This K-23 Mentored Patient-Oriented Career Development Award application requests support to provide training for the applicant to become a neuroimaging researcher in human cognitive neuroscience specializing in understanding the illness, anorexia nervosa and to perform a research project that will investigate the linkages between neural correlates of social thinking and the pathology of anorexia nervosa. During residency, the applicant's research background as a cortical neurophysiologist led her to begin a pilot project utilizing functional neuroimaging tasks in eating disorders. This project identified three cortical regions with different activation in thinking about one's own self-identity and understanding relationships between others in patients in the process of recovering from anorexia nervosa. The proposed project will now examine the activation of these regions: the cingulate, the precuneus, and the temporoparietal junction in three different subject groups: healthy controls, currently ill anorexia nervosa patients, and fully recovered anorexia nervosa patients. These comparisons will improve our understanding of cortical changes associated with illness and recovery in anorexia nervosa. In addition to the neuroimaging data, each participant will complete assessments providing psychiatric and medical history, psychological scales related to the fMRI tasks, and neurocognitive measures. Activation of these neural regions by the fMRI tasks will also be correlated with the assessments to distinguish between cortical differences that relate specifically to the presence of the illness and differences that relate to other psychological measures and may reflect a trait of patients that have anorexia nervosa. These studies will allow the applicant to meet her immediate career goal: development as an independent translational neuroimaging researcher in anorexia nervosa. With this study and training, the applicant will be prepared to meet her long-term career goal of becoming an independent investigator examining the relationship between biological mechanisms and psychological function in both the development and resolution of anorexia nervosa.

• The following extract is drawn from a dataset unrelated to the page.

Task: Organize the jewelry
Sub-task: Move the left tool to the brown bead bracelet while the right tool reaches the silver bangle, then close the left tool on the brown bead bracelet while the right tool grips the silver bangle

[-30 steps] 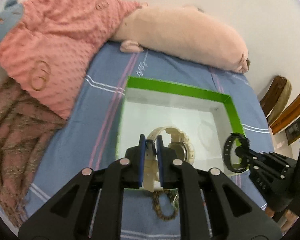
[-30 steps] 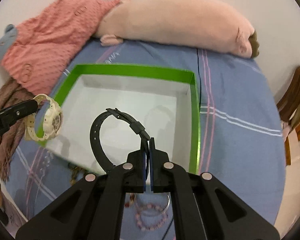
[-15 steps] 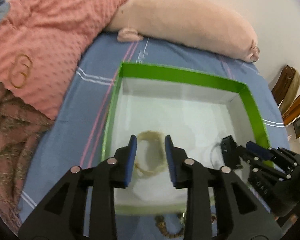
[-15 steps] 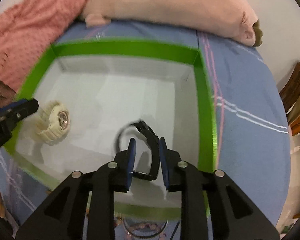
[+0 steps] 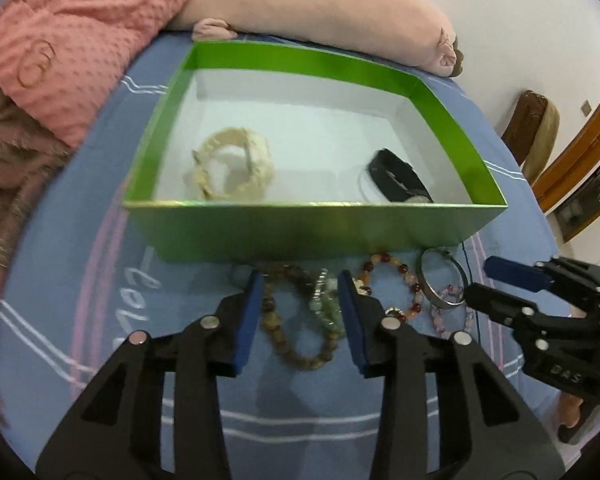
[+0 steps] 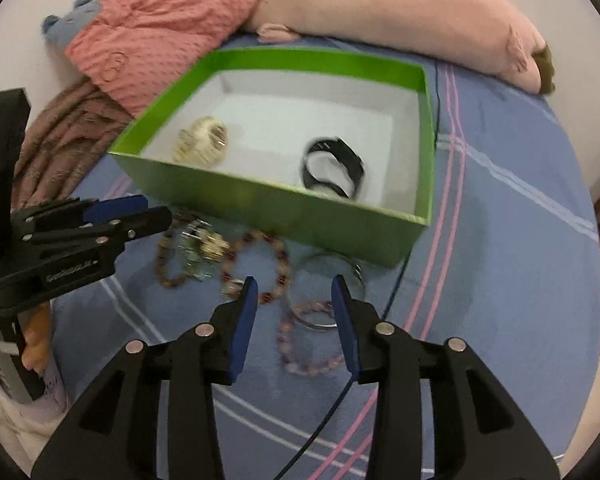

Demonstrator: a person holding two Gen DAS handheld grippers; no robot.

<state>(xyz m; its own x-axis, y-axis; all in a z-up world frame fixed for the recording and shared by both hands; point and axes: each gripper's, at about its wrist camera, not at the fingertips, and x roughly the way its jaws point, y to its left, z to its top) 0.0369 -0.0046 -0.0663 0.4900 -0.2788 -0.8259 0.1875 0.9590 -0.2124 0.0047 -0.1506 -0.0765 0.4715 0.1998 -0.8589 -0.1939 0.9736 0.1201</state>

Anorexia nervosa is a serious psychiatric illness afflicting approximately 1% of adolescent and young adult women for which both causes and treatments are not understood. This research project examines how neural activation of cortical areas related to social thinking and identity differ between individuals with anorexia nervosa and individuals who have recovered from anorexia nervosa. This study will also improve our understanding of the relationship between psychological and biological factors in anorexia nervosa.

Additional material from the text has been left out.